__Task item__
What you return must be exactly the lines from the beginning of the material through the line containing "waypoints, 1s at", both included, and no pictures.

__Supplied data__

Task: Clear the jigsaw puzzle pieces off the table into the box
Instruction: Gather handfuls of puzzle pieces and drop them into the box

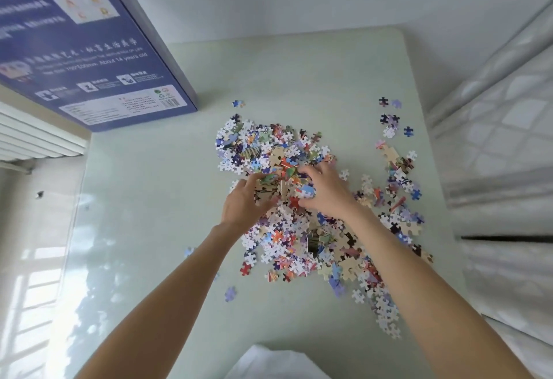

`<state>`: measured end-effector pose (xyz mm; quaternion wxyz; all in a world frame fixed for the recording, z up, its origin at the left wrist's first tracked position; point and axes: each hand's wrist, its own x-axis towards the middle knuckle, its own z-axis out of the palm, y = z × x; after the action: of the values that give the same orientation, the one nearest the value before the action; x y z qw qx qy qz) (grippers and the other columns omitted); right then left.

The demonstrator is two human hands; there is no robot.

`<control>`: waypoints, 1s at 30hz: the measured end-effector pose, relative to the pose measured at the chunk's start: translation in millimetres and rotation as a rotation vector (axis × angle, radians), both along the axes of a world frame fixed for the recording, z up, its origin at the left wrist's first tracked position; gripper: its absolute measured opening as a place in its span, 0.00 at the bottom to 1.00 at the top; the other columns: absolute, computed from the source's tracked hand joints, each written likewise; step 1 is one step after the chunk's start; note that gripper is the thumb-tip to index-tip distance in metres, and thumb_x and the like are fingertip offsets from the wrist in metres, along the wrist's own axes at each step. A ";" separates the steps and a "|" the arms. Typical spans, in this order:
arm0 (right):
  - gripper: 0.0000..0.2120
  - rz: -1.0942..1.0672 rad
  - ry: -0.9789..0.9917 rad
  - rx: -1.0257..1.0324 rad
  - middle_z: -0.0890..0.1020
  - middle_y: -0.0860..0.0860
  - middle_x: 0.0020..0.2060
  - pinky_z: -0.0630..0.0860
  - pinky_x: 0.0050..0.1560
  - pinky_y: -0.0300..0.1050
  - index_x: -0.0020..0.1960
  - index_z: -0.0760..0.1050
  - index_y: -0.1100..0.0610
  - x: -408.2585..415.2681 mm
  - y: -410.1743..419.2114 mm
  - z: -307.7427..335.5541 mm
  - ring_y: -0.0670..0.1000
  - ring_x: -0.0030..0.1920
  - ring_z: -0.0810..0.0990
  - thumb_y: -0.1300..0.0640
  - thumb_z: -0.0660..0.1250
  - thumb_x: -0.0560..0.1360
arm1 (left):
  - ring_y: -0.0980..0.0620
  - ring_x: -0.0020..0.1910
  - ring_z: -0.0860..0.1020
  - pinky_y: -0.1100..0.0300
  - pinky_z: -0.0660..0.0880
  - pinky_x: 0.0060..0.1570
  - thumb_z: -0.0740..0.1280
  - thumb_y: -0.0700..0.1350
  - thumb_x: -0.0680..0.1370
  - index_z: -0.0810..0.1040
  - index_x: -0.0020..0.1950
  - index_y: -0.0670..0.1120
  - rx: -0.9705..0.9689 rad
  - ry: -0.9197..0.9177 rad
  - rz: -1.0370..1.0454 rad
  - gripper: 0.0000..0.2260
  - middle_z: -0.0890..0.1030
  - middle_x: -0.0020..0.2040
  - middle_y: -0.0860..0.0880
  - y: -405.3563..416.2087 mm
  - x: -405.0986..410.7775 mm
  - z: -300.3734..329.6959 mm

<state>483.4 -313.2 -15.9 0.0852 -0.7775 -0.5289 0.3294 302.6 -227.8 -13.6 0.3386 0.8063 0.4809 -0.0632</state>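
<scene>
A big heap of colourful jigsaw pieces (287, 229) covers the middle of the pale green table (149, 199). My left hand (244, 202) and my right hand (324, 191) press in on the heap from both sides, fingers curled around a clump of pieces (284, 184) held between them. More pieces (398, 169) lie scattered along the right side of the table. The blue puzzle box (89, 49) leans at the far left, its printed underside facing me; its opening is hidden.
A few stray pieces (230, 293) lie near the front and at the far edge (238, 104). A quilted white bed (508, 139) borders the table on the right. A radiator (36, 139) is at the left. White cloth (269, 363) shows at the bottom.
</scene>
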 end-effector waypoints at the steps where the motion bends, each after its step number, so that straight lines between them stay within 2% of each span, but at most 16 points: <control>1: 0.34 -0.015 0.047 -0.005 0.61 0.55 0.67 0.65 0.65 0.52 0.70 0.62 0.51 -3.0 1.2 0.7 0.54 0.68 0.60 0.48 0.73 0.69 | 0.49 0.46 0.77 0.60 0.70 0.46 0.69 0.57 0.72 0.64 0.69 0.52 -0.007 -0.011 -0.001 0.29 0.75 0.61 0.45 1.8 -0.8 -1.1; 3: 0.36 -0.028 0.072 -0.008 0.58 0.55 0.70 0.61 0.68 0.57 0.69 0.63 0.51 -8.0 3.2 2.5 0.57 0.72 0.55 0.45 0.73 0.67 | 0.49 0.46 0.78 0.60 0.71 0.46 0.70 0.54 0.72 0.65 0.68 0.51 -0.028 -0.049 0.002 0.27 0.76 0.61 0.45 2.5 0.3 -1.9; 4: 0.38 -0.018 0.048 -0.001 0.58 0.55 0.70 0.64 0.66 0.57 0.70 0.61 0.50 -10.7 4.2 3.7 0.58 0.71 0.56 0.43 0.73 0.66 | 0.50 0.44 0.78 0.61 0.72 0.44 0.71 0.53 0.72 0.66 0.67 0.51 -0.039 -0.071 0.002 0.26 0.76 0.61 0.46 2.2 1.6 -2.0; 6: 0.43 0.016 -0.026 0.008 0.60 0.55 0.70 0.70 0.59 0.51 0.73 0.56 0.49 -16.6 6.0 5.7 0.57 0.68 0.62 0.41 0.74 0.65 | 0.51 0.41 0.79 0.63 0.73 0.41 0.71 0.50 0.73 0.68 0.67 0.51 -0.051 -0.111 0.000 0.24 0.77 0.60 0.47 1.5 3.1 -0.8; 8: 0.45 0.020 -0.081 0.013 0.60 0.56 0.68 0.70 0.47 0.43 0.73 0.55 0.49 -23.3 8.4 6.3 0.56 0.65 0.65 0.40 0.74 0.64 | 0.51 0.44 0.78 0.63 0.72 0.44 0.71 0.47 0.73 0.70 0.65 0.52 -0.033 -0.141 -0.007 0.22 0.77 0.60 0.48 1.7 1.9 1.0; 10: 0.42 -0.006 -0.115 0.035 0.65 0.56 0.63 0.67 0.39 0.37 0.71 0.59 0.49 -26.9 10.1 5.6 0.53 0.57 0.70 0.40 0.74 0.64 | 0.52 0.46 0.77 0.63 0.71 0.45 0.72 0.46 0.72 0.74 0.63 0.52 0.004 -0.169 -0.006 0.20 0.79 0.57 0.48 2.2 -0.3 1.6; 12: 0.35 -0.037 -0.091 0.074 0.68 0.53 0.57 0.62 0.33 0.33 0.68 0.65 0.50 -27.4 10.1 5.0 0.48 0.48 0.70 0.44 0.74 0.66 | 0.53 0.46 0.77 0.62 0.71 0.46 0.73 0.45 0.71 0.77 0.60 0.52 0.038 -0.201 0.005 0.19 0.81 0.55 0.49 3.8 -3.8 2.0; 13: 0.31 -0.047 -0.077 0.100 0.70 0.52 0.56 0.61 0.32 0.31 0.67 0.67 0.50 -26.1 8.1 4.9 0.47 0.46 0.70 0.48 0.74 0.67 | 0.53 0.46 0.78 0.61 0.72 0.47 0.74 0.45 0.71 0.78 0.60 0.52 0.045 -0.212 0.015 0.18 0.81 0.54 0.49 3.6 -4.9 2.6; 15: 0.24 -0.072 -0.057 0.159 0.72 0.51 0.56 0.67 0.40 0.32 0.64 0.71 0.50 -24.0 4.6 5.0 0.48 0.47 0.73 0.54 0.73 0.69 | 0.51 0.47 0.79 0.56 0.76 0.50 0.74 0.45 0.71 0.79 0.59 0.53 0.043 -0.213 0.032 0.17 0.82 0.53 0.49 5.4 -8.1 3.4; 18: 0.18 -0.123 -0.017 0.195 0.73 0.51 0.60 0.68 0.51 0.37 0.61 0.75 0.51 -22.3 0.6 8.7 0.51 0.52 0.76 0.55 0.71 0.71 | 0.50 0.45 0.80 0.56 0.76 0.50 0.74 0.47 0.71 0.79 0.59 0.53 0.031 -0.199 0.059 0.17 0.82 0.53 0.49 8.5 -13.0 6.5; 22: 0.15 -0.139 0.019 0.229 0.75 0.51 0.58 0.65 0.51 0.37 0.59 0.77 0.52 -19.7 -1.9 14.9 0.52 0.51 0.77 0.55 0.69 0.73 | 0.50 0.43 0.79 0.58 0.75 0.46 0.73 0.46 0.72 0.80 0.58 0.53 0.050 -0.186 0.069 0.15 0.82 0.51 0.48 13.1 -20.8 8.9; 24: 0.14 -0.140 0.016 0.251 0.75 0.50 0.57 0.65 0.49 0.36 0.59 0.77 0.50 -18.8 -3.0 17.5 0.49 0.46 0.77 0.54 0.69 0.73 | 0.50 0.44 0.79 0.58 0.75 0.45 0.73 0.46 0.72 0.80 0.58 0.53 0.071 -0.201 0.068 0.15 0.82 0.50 0.48 15.6 -24.7 10.0; 25: 0.14 -0.137 0.005 0.259 0.75 0.49 0.58 0.65 0.47 0.36 0.59 0.77 0.50 -18.4 -3.7 18.1 0.45 0.41 0.76 0.54 0.69 0.73 | 0.50 0.44 0.79 0.59 0.74 0.45 0.73 0.46 0.72 0.80 0.58 0.53 0.087 -0.204 0.060 0.14 0.82 0.50 0.48 16.9 -26.6 10.2; 27: 0.14 -0.129 -0.022 0.276 0.75 0.49 0.59 0.67 0.44 0.36 0.59 0.77 0.50 -17.9 -4.4 19.9 0.39 0.30 0.68 0.53 0.69 0.74 | 0.50 0.45 0.79 0.59 0.74 0.46 0.72 0.46 0.72 0.80 0.57 0.51 0.126 -0.206 0.032 0.14 0.82 0.51 0.47 19.6 -30.5 10.5; 30: 0.16 -0.106 -0.043 0.288 0.76 0.50 0.58 0.69 0.42 0.37 0.61 0.75 0.50 -18.4 -3.2 22.4 0.39 0.26 0.65 0.52 0.68 0.74 | 0.49 0.44 0.80 0.57 0.76 0.47 0.72 0.44 0.73 0.80 0.58 0.49 0.170 -0.194 -0.036 0.14 0.81 0.51 0.46 24.2 -36.8 11.5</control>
<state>465.0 -316.3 6.5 0.2017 -0.7909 -0.5306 0.2286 265.8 -203.6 -2.2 0.3126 0.8429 0.4351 0.0502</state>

__Result for this exercise__
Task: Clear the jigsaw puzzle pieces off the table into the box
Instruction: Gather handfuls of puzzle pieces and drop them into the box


`<state>`: measured end-effector pose (xyz mm; quaternion wxyz; all in a world frame fixed for the recording, z up, its origin at the left wrist's first tracked position; point and axes: each hand's wrist, its own x-axis towards the middle knuckle, its own z-axis out of the palm, y = z × x; after the action: of the values that give the same orientation, the one nearest the value before the action; x y z qw qx qy qz) (grippers and the other columns omitted); right then left.

The demonstrator is two human hands; there is no robot.

`<control>`: waypoints, 1s at 30hz: the measured end-effector pose, relative to the pose measured at the chunk's start: translation in millimetres and rotation as a rotation vector (axis × angle, radians), both along the axes of a world frame fixed for the recording, z up, its origin at the left wrist's first tracked position; gripper: its absolute measured opening as a place in its span, 0.00 at the bottom to 1.00 at the top; the other columns: absolute, computed from the source's tracked hand joints, each written likewise; step 1 is one step after the chunk's start; note that gripper is the thumb-tip to index-tip distance in metres, and thumb_x and the like are fingertip offsets from the wrist in metres, along the wrist's own axes at each step. A ";" separates the steps and a "|" the arms. Typical spans, in this order:

This output has come to an end.